The Stolen Throne tot-1
Page 37
But getting up to the stronghold, let alone tearing it down, would be the next thing to impossible.
Abivard said, "Majesty, it strikes me that the stronghold does have one weakness after all."
Ypsilantes grunted and shook his head; he got more meaning into that than some men would have with an oration. Sharbaraz freighted his voice with sarcasm: "Enlighten us, O sage of the military art. The distinguished engineer sees a perfect fortification. I must confess I see a perfect fortification. How gratifying, then, that you've found a weakness which evades us. And that weakness is?"
"Pradtak son of Artapan," Abivard answered at once. "The fortress itself could be all of adamant, not just stone and iron. With Pradtak leading it, it might yet fall. You've had some dealing with him, Majesty. Am I right or am I wrong?"
Sharbaraz did not reply at once. His eyes got a faraway look that had nothing to do with staring up and up to the fortress that crowned Nalgis Crag. Till that moment, he had been considering only the fortress, not the men inside it. He made small clicking noises as he thought. At last he said, "Brother-in-law of mine, it could be so."
"Knowing the man you fight is better than knowing the fort he fights from," Ypsilantes said-a very Videssian notion, when you got down to it. He turned to Abivard. "What of this Pradtak, eminent sir?"
Now Abivard hesitated. How to characterize his former brother-in-law? "He's.
.. weak," he said after a moment. "He's not a coward, nothing like that, but he has a crust of bluster, if you know what I mean. Crack that and he's soft underneath."
"Like an oyster," Ypsilantes said. Abivard knew the word, though he had never tasted one. He nodded. The engineer rubbed his chin. "How to crack the shell, then?"
"Tell him what will happen to him when Nalgis Crag stronghold does fall at last-and fall it shall," Sharbaraz said, anticipation in his voice. "Not only do I owe him for giving Smerdis refuge, but also for the delightful accommodations he granted me year before last.

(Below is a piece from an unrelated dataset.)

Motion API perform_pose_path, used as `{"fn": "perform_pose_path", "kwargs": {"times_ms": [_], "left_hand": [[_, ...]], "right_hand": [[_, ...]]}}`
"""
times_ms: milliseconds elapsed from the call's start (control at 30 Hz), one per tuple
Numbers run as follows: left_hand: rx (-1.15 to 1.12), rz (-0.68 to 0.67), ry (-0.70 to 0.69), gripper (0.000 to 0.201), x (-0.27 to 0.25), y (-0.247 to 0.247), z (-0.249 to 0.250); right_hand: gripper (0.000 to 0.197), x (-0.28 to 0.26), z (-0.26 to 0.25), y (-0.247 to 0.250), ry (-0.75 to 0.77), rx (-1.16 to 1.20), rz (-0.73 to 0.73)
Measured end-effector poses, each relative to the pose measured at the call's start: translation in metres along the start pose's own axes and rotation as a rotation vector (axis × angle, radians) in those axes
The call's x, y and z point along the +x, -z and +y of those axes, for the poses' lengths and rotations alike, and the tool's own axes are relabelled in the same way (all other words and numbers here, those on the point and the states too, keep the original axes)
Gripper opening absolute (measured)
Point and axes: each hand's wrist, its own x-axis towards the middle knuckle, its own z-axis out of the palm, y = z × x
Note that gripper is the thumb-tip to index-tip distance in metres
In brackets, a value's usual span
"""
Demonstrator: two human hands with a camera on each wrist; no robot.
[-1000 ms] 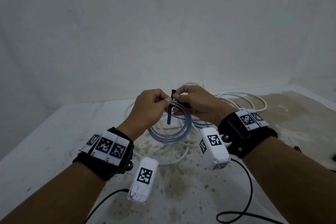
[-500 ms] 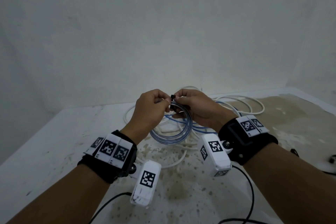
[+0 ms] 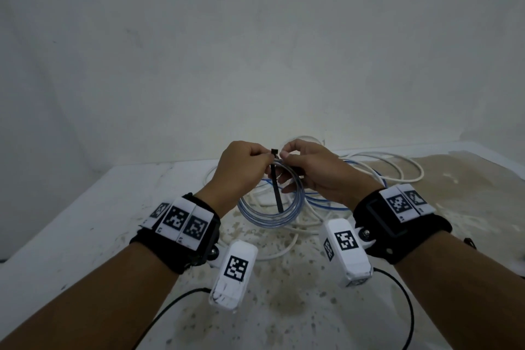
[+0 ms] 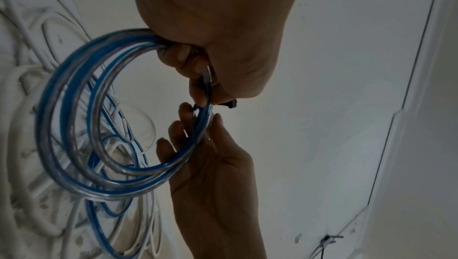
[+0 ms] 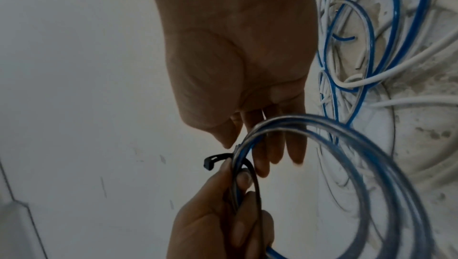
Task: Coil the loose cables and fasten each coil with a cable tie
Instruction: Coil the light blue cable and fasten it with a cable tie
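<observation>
the step in hand is fastening the first coil. the blue cable coil (image 3: 270, 204) is held up off the table (image 3: 85, 221), its top bunched between both hands. the left hand (image 3: 241, 170) has its fingers curled round the strands and also pins the black cable tie (image 3: 276, 179) against them; the tie's head sticks up just above the coil, between the two hands, and its tail hangs straight down across the open ring. the right hand (image 3: 312, 173) pinches the coil just beside the tie with thumb and forefinger, its other fingers lying fairly straight behind the loops.

the tie is not yet closed: head and tail are apart. the next move likely calls for bringing the tail up round the bundle and threading its tip into the head, then pulling it snug, while one hand keeps the loops from springing open.

more loose cables (image 3: 383, 167), white and blue, lie tangled on the table behind, uncoiled.
</observation>
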Motion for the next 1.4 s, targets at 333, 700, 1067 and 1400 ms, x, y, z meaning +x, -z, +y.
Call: {"fn": "perform_pose_path", "kwargs": {"times_ms": [333,700,1067,1400], "left_hand": [[-0.142,0.059,0.180,0.020,0.007,0.016,0.006],[-0.113,-0.019,0.242,0.015,0.004,0.007,0.009],[-0.154,-0.026,0.337,0.020,0.003,0.000,0.013],[-0.235,0.004,0.432,0.012,0.005,0.010,0.001]], "right_hand": [[0.029,0.000,0.002,-0.006,0.450,-0.809,-0.050],[0.015,0.016,0.001,-0.024,0.461,-0.601,0.376],[0.026,0.011,0.001,-0.027,0.513,-0.771,0.379],[0.016,0.000,-0.001,-0.026,0.554,-0.858,0.368]]}}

Put enough fear in him and he'll do what we want. He must know what the executioners back in Mashiz can make him suffer before they finally let him die."

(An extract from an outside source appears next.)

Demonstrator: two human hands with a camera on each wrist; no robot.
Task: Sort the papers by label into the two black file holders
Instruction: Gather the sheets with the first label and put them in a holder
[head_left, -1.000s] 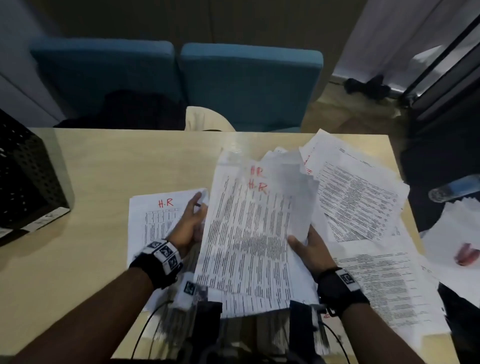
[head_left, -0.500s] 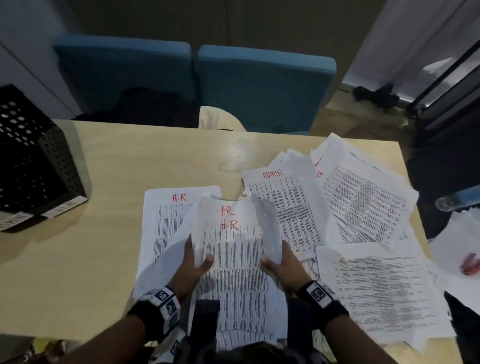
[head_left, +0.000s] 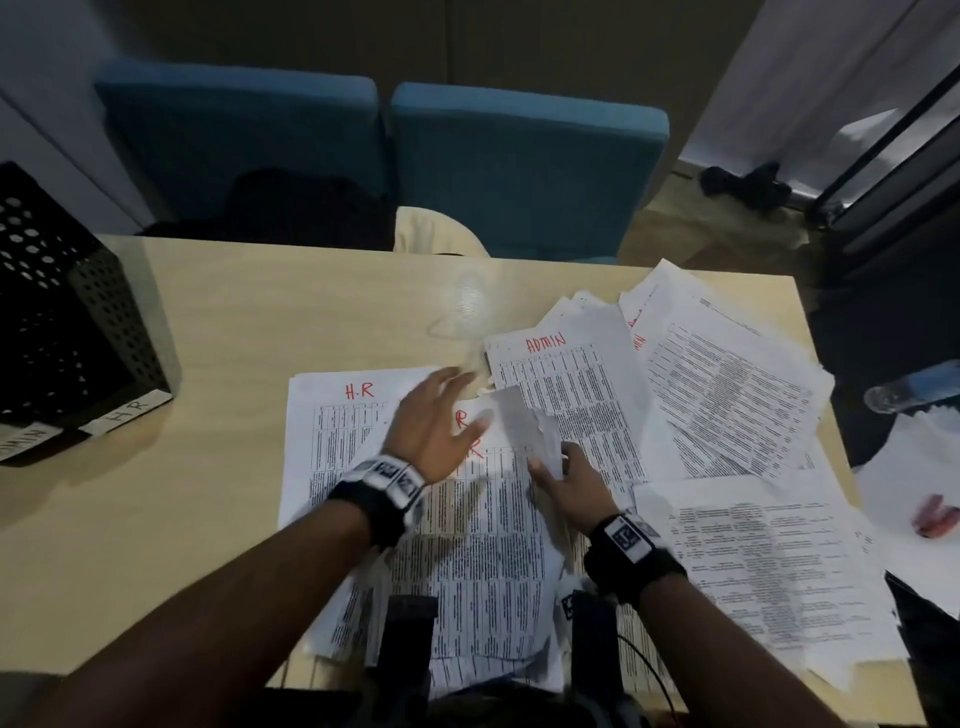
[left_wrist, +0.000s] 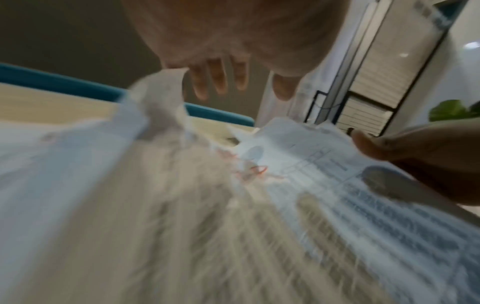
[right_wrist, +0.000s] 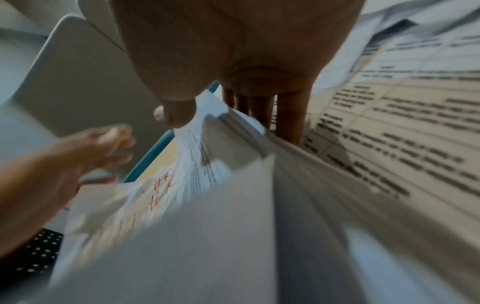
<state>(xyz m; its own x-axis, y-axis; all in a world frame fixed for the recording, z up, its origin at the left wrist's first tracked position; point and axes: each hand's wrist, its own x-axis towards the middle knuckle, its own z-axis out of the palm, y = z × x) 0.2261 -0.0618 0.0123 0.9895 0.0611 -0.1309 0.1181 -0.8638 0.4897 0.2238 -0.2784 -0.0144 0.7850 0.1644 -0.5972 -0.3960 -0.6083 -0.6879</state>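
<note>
Sorting looked barely started; my papers were all out on the tabletop (head_left: 218, 332), none that I could see in the two black file holders (head_left: 67, 322), which sat well apart at the far left with HR and ADMIN tags on their fronts; the holders' insides were cut off by the frame edge, so I could not tell if anything was filed.

My left hand (head_left: 434, 421) hovered flat with fingers spread and loose over the H.R stack (head_left: 478, 519), gripping nothing; my right hand (head_left: 569, 480) had its thumb and fingers clamped on the raised right edge of that stack, the corner folded up.

One H.R sheet (head_left: 337, 415) lay just left, partly under the stack; an ADMIN sheet (head_left: 566, 384) lay just right; the loose unsorted pile (head_left: 727, 395) spread past it to the right tabletop edge.

Left to do, I judged: nearly all of it, gather each label and file it.

Hard to read: both wrist views were smeared; most labels in the pile were covered; a red smudge (head_left: 935, 514) at far right was unidentifiable.
</note>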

But Abivard shook his head. "Forgive me, Majesty, but I don't think you can put him in fear for himself, not that way. Even if we do take Nalgis Crag stronghold-" He was too polite to contradict the King of Kings directly, but he still doubted it could be done, "-how do you propose to take Pradtak himself? A step off the wall and he's cheated the executioners." He shivered a little. From the walls of Nalgis Crag stronghold, it was a long way down. What would you think about, the wind whipping at you, till the moment of blackness?
Sharbaraz glared at him. But Ypsilantes said, "Good sense," in a way that would have made Sharbaraz seem petulant, even to himself, if he disagreed.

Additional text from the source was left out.